* [WORK INSTRUCTIONS]:
Please restate verbatim the lines that open the listing below, ending with the line in which "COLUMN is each" occurs.
BEGIN DATASET SECTION
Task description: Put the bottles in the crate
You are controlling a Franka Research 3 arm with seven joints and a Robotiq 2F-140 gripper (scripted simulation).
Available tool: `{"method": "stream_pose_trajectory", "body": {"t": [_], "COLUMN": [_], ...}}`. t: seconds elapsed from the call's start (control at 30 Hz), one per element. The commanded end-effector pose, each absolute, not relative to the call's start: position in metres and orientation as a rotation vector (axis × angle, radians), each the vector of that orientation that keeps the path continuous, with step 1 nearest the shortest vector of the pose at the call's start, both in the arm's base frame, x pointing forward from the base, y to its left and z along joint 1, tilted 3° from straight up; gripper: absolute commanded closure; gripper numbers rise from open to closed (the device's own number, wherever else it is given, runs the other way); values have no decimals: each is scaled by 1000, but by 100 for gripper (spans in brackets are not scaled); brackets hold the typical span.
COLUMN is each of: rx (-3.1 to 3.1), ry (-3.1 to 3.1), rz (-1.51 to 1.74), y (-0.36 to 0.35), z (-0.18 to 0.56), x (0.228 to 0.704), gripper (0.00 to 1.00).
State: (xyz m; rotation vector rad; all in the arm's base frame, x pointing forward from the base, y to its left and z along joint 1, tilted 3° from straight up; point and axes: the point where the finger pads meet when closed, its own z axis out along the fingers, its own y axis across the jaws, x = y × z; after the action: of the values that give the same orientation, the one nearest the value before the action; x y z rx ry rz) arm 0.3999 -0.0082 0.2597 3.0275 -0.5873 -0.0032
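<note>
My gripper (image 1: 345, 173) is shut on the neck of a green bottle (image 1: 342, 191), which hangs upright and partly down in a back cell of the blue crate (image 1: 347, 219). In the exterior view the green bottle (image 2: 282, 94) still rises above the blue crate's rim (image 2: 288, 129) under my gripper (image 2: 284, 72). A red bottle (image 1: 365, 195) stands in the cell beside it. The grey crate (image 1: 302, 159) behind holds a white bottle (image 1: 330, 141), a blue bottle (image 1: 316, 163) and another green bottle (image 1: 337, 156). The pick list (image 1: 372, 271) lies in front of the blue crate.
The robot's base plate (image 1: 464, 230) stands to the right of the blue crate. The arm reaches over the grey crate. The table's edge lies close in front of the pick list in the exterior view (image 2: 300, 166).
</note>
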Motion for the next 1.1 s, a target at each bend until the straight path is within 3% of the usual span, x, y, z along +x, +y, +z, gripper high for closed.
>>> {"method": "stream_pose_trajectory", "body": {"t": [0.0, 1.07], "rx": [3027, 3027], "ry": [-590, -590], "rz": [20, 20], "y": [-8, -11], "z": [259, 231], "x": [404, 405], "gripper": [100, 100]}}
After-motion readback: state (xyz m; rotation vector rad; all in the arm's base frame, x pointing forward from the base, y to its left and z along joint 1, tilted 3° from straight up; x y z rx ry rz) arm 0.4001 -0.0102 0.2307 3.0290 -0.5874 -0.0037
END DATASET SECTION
* [YOUR SOLUTION]:
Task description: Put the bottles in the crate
You are controlling a Franka Research 3 arm with seven joints and a Robotiq 2F-140 gripper (scripted simulation).
Available tool: `{"method": "stream_pose_trajectory", "body": {"t": [_], "COLUMN": [_], ...}}`. t: seconds elapsed from the call's start (control at 30 Hz), one per element. The commanded end-effector pose, each absolute, not relative to the call's start: position in metres and orientation as a rotation vector (axis × angle, radians), each the vector of that orientation that keeps the path continuous, with step 1 nearest the shortest vector of the pose at the call's start, both in the arm's base frame, x pointing forward from the base, y to its left and z along joint 1, tilted 3° from straight up; gripper: absolute commanded closure; gripper numbers rise from open to closed (the device's own number, wherever else it is given, runs the other way); values have no decimals: each is scaled by 1000, but by 100 for gripper (spans in brackets are not scaled); brackets hold the typical span.
COLUMN is each of: rx (-3.1 to 3.1), ry (-3.1 to 3.1), rz (-1.51 to 1.74), y (-0.36 to 0.35), z (-0.18 to 0.56), x (0.228 to 0.704), gripper (0.00 to 1.00).

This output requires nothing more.